A number of bibliographical references should be corrected. There is no publication year in refs. 4 and 5, the title of ref.9 should be corrected.
- Methods sketched in Figure 1 are very diverse, and the link with TCR specificity is not always obvious.
For example, the success of CARs in haemotological malignancies rather that solid tumors may be related to environmental factors, not specificity (Joy24, Cancer Res. 84:2432-2449). The consequences of the structural differences between CARs and TCRs should also be mentioned (this point is illustrated by a number of reports, such as Harris18 J. Immunol. 200:1088-1100, Davenport 18 Proc. Natl. Acad. Sci. USA 115:E2068-E2076, Burton23 Pnas 120:e2216352120).
- The authors emphasize the capacity of CD8+ Tcells to recognize intracellular antigens (lines 95 and 118), and this is certainly relevant to their point. Otherwise, the purpose of the section entitled "TCRs govern T cell function" (line 102) is not clear.
- The point raised in lines 140-141 is interesting, but is the major bottleneck the need to identify the target of "orphan" TCRs or only the interest of identifying TCRs with anti-cancer potential whatever their specificity ?
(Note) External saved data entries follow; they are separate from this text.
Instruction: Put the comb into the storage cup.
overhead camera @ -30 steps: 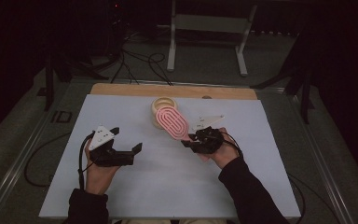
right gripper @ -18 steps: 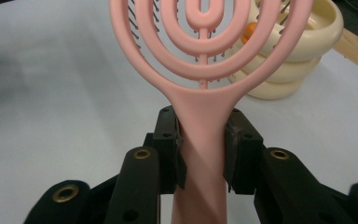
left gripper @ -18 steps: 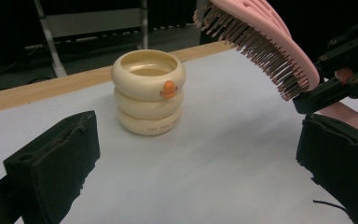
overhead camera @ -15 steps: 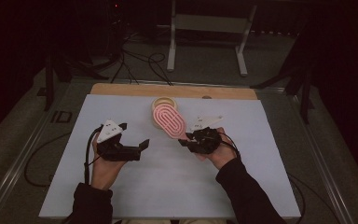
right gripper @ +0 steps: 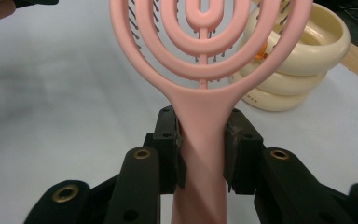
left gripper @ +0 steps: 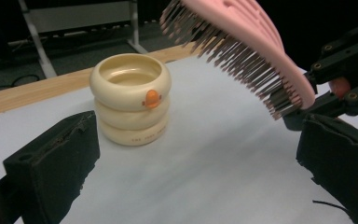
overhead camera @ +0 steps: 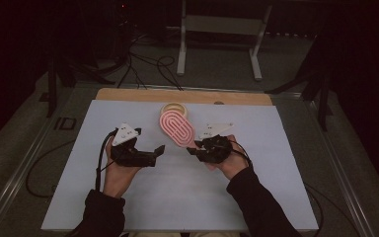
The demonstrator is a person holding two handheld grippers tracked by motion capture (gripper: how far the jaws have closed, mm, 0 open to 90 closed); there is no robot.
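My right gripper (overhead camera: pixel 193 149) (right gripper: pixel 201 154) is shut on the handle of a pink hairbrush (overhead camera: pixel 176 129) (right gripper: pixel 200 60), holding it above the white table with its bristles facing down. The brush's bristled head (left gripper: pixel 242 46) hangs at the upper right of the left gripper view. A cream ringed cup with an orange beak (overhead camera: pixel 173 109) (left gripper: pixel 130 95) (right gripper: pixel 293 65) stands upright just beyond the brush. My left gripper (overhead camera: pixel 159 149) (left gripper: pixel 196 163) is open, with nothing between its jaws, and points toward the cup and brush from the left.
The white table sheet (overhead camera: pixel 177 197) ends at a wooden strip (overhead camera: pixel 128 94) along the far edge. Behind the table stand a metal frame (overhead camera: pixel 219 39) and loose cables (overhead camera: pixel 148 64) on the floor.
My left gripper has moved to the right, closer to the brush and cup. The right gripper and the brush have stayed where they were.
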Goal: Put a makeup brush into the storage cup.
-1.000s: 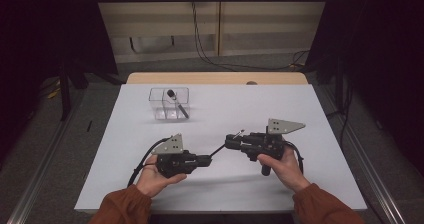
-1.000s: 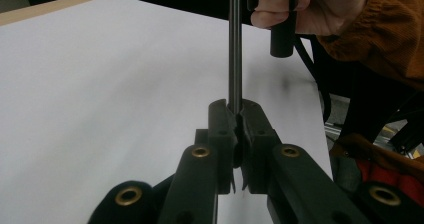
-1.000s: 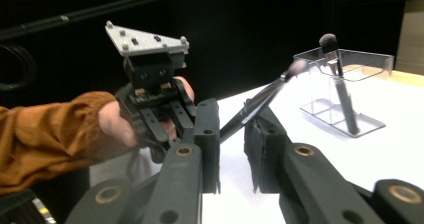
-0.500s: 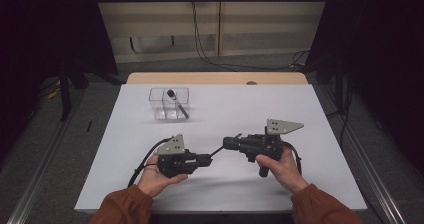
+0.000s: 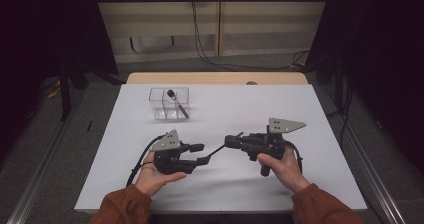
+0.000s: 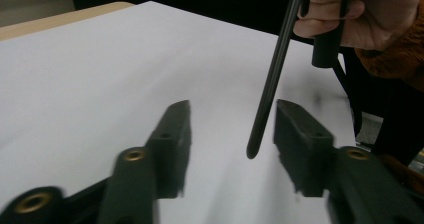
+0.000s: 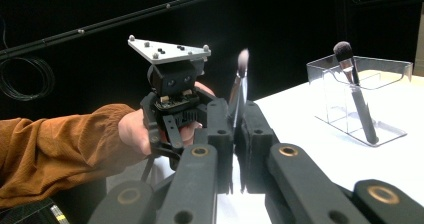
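White table [image 5: 320, 134] below: right gripper [image 5: 231, 141] clamps a makeup brush [image 7: 239, 81], its handle tip between the left gripper's [image 6: 232, 139] parted jaws.

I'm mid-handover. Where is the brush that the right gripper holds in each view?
High view: the brush is a thin dark line at lower centre, running from the right gripper down-left to the left gripper.
Left gripper view: its handle slants from top right, and its tip sits between the open jaws.
Right gripper view: clamped at centre, bristles up.
Shared landmark: the clear holder, upper left in the high view and far right in the right gripper view.
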Demonstrator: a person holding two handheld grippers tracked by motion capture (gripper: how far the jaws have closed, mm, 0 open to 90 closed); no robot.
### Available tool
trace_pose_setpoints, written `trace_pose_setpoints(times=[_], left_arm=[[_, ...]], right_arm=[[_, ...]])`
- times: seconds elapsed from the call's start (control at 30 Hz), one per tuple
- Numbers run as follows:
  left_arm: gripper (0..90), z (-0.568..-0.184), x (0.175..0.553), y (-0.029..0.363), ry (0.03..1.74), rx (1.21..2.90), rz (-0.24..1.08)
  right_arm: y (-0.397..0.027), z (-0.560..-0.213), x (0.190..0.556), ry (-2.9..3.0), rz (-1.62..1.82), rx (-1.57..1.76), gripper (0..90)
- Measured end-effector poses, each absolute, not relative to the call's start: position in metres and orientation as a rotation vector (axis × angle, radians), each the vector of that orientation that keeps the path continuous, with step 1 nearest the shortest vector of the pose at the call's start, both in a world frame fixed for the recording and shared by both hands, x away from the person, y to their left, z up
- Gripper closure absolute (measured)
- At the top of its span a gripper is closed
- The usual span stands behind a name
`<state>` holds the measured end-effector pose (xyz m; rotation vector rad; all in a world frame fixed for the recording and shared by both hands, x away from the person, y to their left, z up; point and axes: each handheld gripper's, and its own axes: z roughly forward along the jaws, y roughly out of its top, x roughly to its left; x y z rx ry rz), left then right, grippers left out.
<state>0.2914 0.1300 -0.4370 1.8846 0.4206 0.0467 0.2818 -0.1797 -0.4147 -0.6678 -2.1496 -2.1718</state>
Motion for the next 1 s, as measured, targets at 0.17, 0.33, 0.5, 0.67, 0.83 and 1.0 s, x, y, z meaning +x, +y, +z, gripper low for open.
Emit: trace_pose_setpoints(times=[0.17, 0.33, 0.5, 0.67, 0.83, 1.0], left_arm=[[35.0, -0.433, 0.29, 0.133, 0.414, 1.872, 0.049], [20.2, -0.432, 0.291, 0.135, 0.456, 1.868, 0.067], [4.9, -0.431, 0.293, 0.135, 0.506, 1.862, 0.067], [3.0, -0.43, 0.291, 0.135, 0.472, 1.858, 0.079], [2.7, -0.43, 0.289, 0.134, 0.439, 1.867, 0.081], [2.6, -0.43, 0.288, 0.133, 0.424, 1.868, 0.075]], right_arm=[[-0.182, -0.414, 0.282, -2.161, -2.149, -0.685, 85.8], [-0.183, -0.414, 0.283, -2.174, -2.128, -0.691, 85.8], [-0.185, -0.413, 0.284, -2.201, -2.088, -0.711, 85.8], [-0.189, -0.411, 0.286, -2.215, -2.058, -0.732, 85.8], [-0.191, -0.407, 0.287, -2.249, -1.992, -0.748, 85.7], [-0.189, -0.404, 0.287, -2.293, -1.936, -0.735, 85.7]])
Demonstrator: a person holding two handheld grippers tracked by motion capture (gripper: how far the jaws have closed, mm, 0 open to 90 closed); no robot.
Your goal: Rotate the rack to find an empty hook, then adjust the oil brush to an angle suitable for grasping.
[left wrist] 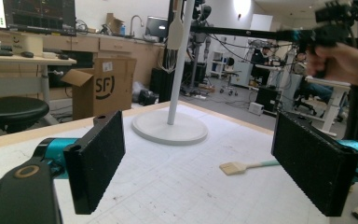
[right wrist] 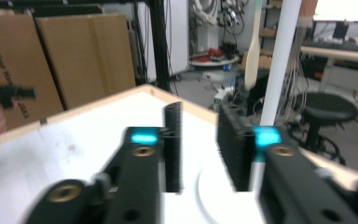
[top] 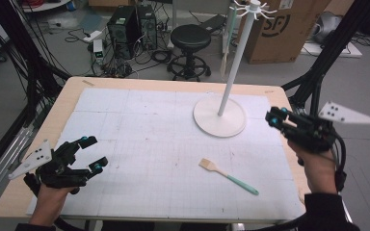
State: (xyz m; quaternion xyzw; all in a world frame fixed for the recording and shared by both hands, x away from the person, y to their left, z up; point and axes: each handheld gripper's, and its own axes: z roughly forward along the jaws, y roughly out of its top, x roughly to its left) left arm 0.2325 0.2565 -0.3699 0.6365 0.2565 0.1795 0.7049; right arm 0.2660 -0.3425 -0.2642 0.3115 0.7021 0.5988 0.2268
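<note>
A white hook stand (top: 220, 117) rises from a round base at the table's back right; a pale wooden spatula (top: 225, 57) hangs from its top. On the white mat to the front lies a brush (top: 229, 176) with a teal handle. My left gripper (top: 92, 154) rests low at the front left, jaws wide apart and empty; in the left gripper view (left wrist: 198, 168) the brush (left wrist: 242, 166) lies beyond them. My right gripper (top: 272, 117) hovers at the right edge near the stand's base, its jaws (right wrist: 200, 149) parted with nothing between; the stand's pole (right wrist: 279, 60) is just behind.
The table (top: 62, 103) has a wooden rim around a gridded white mat. Behind it stand a black stool (top: 190, 41), computer towers (top: 130, 29) and a cardboard box (top: 279, 29). Black frame struts (top: 318, 72) slant down at both sides.
</note>
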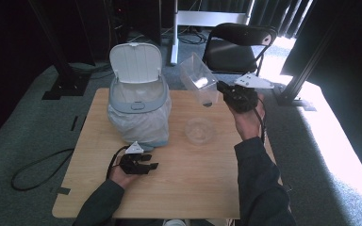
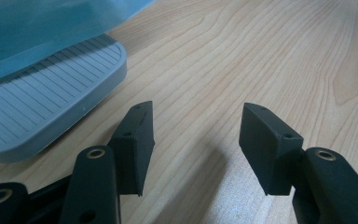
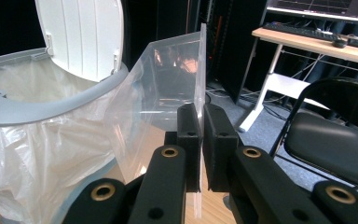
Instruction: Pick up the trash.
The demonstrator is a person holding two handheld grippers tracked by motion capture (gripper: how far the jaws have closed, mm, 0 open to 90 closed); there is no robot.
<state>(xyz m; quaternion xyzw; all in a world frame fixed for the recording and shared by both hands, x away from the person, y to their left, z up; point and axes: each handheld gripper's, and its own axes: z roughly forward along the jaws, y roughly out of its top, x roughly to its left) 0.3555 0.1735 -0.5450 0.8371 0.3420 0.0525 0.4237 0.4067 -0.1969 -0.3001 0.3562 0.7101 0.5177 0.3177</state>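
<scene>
right tool (image 3: 199, 140) clamped on clear container (image 3: 177, 79)

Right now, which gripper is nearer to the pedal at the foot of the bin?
Left. The left gripper rests on the table with open jaws just beside the grey pedal. The right gripper is raised beyond the bin, clamping a clear container.

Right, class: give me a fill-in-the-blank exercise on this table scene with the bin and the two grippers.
1. The lid of the pedal bin stands ____.
2. The right gripper is shut on the wall of a clear plastic ____, held tilted above the table.
3. The jaws of the left gripper are ____, with nothing between them.
4. A clear round lid lies on the table beside the ____.

Missing words: open; container; open; bin
</scene>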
- Lines 154-156 : why is the analysis of TCR diversity an important tool ? the rationale is not easy to understand.
- Line 176: what is the sampling depth ? do the authors mean that if your analyse a higher number of TCRs it is likely that you will find a higher number of different sequences. Perhaps the authors might provide a mathematical formula, if it is understandable ?
- Line 186 : even if there is no "robust consensus", the authors should provide several references to support the hypothesis that diversity and evenness deserve being considered. An obvious question (line 212) is whether the number of clones with tumour reactivity is more significant that the number of cells with tumour reactivity.
- Line 259 : while it seems reasonable to group TCRs with similar CDR3 sequences or shared motifs, what are "comparable biochemical features" ?
- Line 269: what is Levenshtein distance ?
- line 272 - 287 : the authors might discuss more thoroughly their prediction (line 283) that affinity and/or avidity are important parameters (the paper by Beppler et al., 2023 (. Cell Biol. 222:e202205118) exemplifies this point, but this is supported by many other reports)
- Line 298 : "singleton" should be explained
- Line 299: "dysfunctional ?"
- The authors mention Tregs (line 311) before describing some key properties of this subset (319). While this is may be a matter of taste, I think that it might be preferable to reverse the presentation order.
- Line 343 : does TCR repertoire profiling consist of determining diversity and evenness, as explained above, or does this include aims at quantifying binding parameters and functional properties ? This is much more demanding and experimental approaches must be discussed.
- Lines 349-356: this point is reasonable. Is this supported by recent experimental studies ?
- Line 402 : This seems reasonable, but see Caruso15 (Cancer Res. 75:3505-3519) : a CAR recognizing a "normal" autoantigen might be useful.
- Line 426 : it is not easy to understand how T cell phenotypic state might be derived from sequence studies.
- Line 443 more information is needed to support the hypothesis that experiments described in ref. 62 are generalizable enough to define "tumour reactivity signatures".
- Line 505 : what is Goldilock's zone of TCR avidity ?
Author Response
Thank you for many useful comments. Answered in the attached document
Author Response File: Author Response.pdf
Round 2
Reviewer 2 Report
Comments and Suggestions for AuthorsThis review may bring the attention of a number of readers on some points that are not familiar with. Thus, publication is recommended.